Un Maigret des débuts, 1931. Formidablement chargé d’images et d’ambiances, une langue évocatrice et bien personnelle, les détails du passé et la gourmandise du style. Lecture parfaite pour jour de pluie où tout dégouttèle au dehors et où le férié rend la ville muette. Ciel livide et feuilles tremblantes. Un « roman gris » pour journée de grisaille.

#3027

Serais-je ainsi à la retraite, ces molles journées à passer d’un livre à l’autre, picorant dans des piles qui montent sur le dossier du petit canapé et sur la table du salon ? Mais sera-t-elle jamais une réalité, cette retraite qui me tente et s’approche incertaine, alors que les éditeurs passent pour des requins et que le feuillet bleu dément ce postulat de richesse ?

#3026

Presque rien, des heures lentes entre deux averses et dans le chant des oiseaux, pas toujours mélodieux : une pie ricane chez les voisins. Lire ou relire du Simenon, du Jaccottet et du Gracq. De ce dernier, l’expression de mon moment de pause : « un vide intermédiaire entre la méditation et le bâillement. » Réflexe professionnel cependant, je m’étonne du nombre de fautes d’orthographe aux éditions Corti. À qui se fier mon bon monsieur.

#3025

Le climat littoral battit de grands vaisseaux à fond plat, des géants blancs au cul sombre qui gesticulent en foule échevelée au-dessus de la ville coite et la morsure d’un soleil mouillé réveille des reflets sur tous les miroirs.
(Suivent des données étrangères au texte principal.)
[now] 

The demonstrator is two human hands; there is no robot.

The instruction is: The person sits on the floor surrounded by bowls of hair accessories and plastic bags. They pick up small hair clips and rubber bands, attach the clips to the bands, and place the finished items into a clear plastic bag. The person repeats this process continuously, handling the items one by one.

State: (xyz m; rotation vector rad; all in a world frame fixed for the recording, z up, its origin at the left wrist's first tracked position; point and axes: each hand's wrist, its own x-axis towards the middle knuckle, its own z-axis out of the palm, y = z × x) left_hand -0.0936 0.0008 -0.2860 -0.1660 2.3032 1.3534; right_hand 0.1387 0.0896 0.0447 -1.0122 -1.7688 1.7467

Des notes florales et un air frais coulent à travers les rues luisantes. Par ce temps plus que par tout autre, Bordeaux donne le pressentiment de l’océan.

#3024

Le front rose de la résidence voisine qui soudain éclaire le soir alors qu’est monté un rideau de nuages comme une fumée opaque, l’avant-garde d’une noirceur violacée de la tempête. Après le souffle brutal de la première averse, sur la jolie brique ouvragée rapportée l’autre jour une unique feuille ronde, bien verte, porte une unique goutte, comme du jour concentré.